SOUTHCOM sponsors the annual Central American security forum to foster dialogue between defense and security leaders and examine threats to regional stability, particularly gangs and narcotrafficking. The event also seeks to create new regional cooperation mechanisms. This is El Salvador’s third time hosting CENTSEC.
Regional cooperation mechanism
“CENTSEC is of vital importance because of the problems we face, such as narcotrafficking, human and arms trafficking, and illegal immigration. These are becoming region-wide threats, especially in the Northern Triangle,” said Army Colonel Alejandro Valentín Chang Barrios, from the Guatemalan National Defense General Staff’s Department of Intelligence. “We need to be aware that the work our military leaders carry out will shape the course of future generations because the threats are stronger and have more significant resources, including funds. This awareness will allow us to join to take integrated and interagency actions to counter threats and minimize their future effects.”

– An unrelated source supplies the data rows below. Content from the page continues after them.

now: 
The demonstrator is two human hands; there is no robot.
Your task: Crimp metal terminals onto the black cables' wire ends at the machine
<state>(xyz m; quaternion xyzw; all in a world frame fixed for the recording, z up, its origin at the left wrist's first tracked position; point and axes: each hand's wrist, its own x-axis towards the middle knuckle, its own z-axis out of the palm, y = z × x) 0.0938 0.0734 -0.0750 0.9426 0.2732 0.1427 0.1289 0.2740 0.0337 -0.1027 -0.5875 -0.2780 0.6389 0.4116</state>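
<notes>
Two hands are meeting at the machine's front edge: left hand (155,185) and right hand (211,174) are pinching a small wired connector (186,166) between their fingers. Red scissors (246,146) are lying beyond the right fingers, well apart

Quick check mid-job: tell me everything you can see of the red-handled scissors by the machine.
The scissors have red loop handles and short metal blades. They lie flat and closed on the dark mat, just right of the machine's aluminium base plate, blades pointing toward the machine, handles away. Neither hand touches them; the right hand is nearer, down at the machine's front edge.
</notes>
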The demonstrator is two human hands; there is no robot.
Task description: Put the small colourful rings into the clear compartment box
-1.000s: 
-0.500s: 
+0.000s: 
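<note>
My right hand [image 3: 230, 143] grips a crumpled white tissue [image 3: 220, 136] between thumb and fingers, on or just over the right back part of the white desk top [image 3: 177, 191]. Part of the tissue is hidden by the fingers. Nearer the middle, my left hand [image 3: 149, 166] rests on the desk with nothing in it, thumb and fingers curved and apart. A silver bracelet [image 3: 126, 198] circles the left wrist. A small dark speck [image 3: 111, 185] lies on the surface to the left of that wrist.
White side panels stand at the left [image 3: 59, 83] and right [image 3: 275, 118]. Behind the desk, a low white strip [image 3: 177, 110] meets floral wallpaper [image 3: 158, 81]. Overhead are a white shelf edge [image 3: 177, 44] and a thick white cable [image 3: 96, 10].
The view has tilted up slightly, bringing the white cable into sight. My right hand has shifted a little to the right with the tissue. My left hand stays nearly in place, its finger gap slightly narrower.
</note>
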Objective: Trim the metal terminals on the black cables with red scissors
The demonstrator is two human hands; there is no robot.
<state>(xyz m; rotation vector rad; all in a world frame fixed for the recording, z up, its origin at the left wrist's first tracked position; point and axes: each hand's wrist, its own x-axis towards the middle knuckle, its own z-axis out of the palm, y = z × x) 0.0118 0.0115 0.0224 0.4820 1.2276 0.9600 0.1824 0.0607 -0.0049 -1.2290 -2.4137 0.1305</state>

CENTSEC drew particular attention to the participating countries’ interest in sharing information, improving cooperation, and engaging in the fight against crime. The 2018 conference outlined a system to prioritize security threats in the region using information shared among participating nations. The system will serve as a framework to guide initiatives and improve combined and interagency collaboration to combat transnational criminal organizations.
“CENTSEC is a regional forum to understand and think through problems experienced in this part of the continent, and it is of vital importance for the countries in attendance,” said Mexican Army Brigadier General David Rivera Medina, secretary general of the 13th Conference of Defense Ministers of the Americas. “It is important to work together because, in addition to sharing borders and a region, we also share problems that are common to each country. We need to continue to get behind these kinds of events that allow for exchange of experiences, strengthen each other, and get better results,” said Brig. Gen. Rivera.
Noncommissioned officers join in
For the first time, the 2018 edition organized a concurrent seminar for Central American sergeant majors to analyze security threats in the region and define their role in fighting crime. Senior noncommissioned officers (NCOs) from partner nation armed forces participated in some of CENTSEC’s events and also had the opportunity to share experiences, exchange knowledge, and stress the importance of having a highly trained corps of enlisted personnel.
“CENTSEC is important because it allows us to exchange knowledge and experiences. We need to share information at a regional level because we face the same threats,” said Army Sergeant Major Marco Tulio Alfaro Gerónimo, from the office of the Joint Chiefs of Staff of the Armed Force of El Salvador. “We NCOs experience situations that threaten our countries firsthand. Since we have strategic insight into the threats and command the troops directly, we can better explain the mission, significantly increasing our ability to counter threats.”
CENTSEC concluded with a sense of unity for the creation of combined and interagency initiatives designed to achieve regional security and defeat transnational criminal organizations. “Together, we can [do it],” Admiral Tidd reiterated during the closing ceremony. “We are bound together by common hopes and a shared vision of a better future. And tomorrow, by working together, we will make that vision a reality.”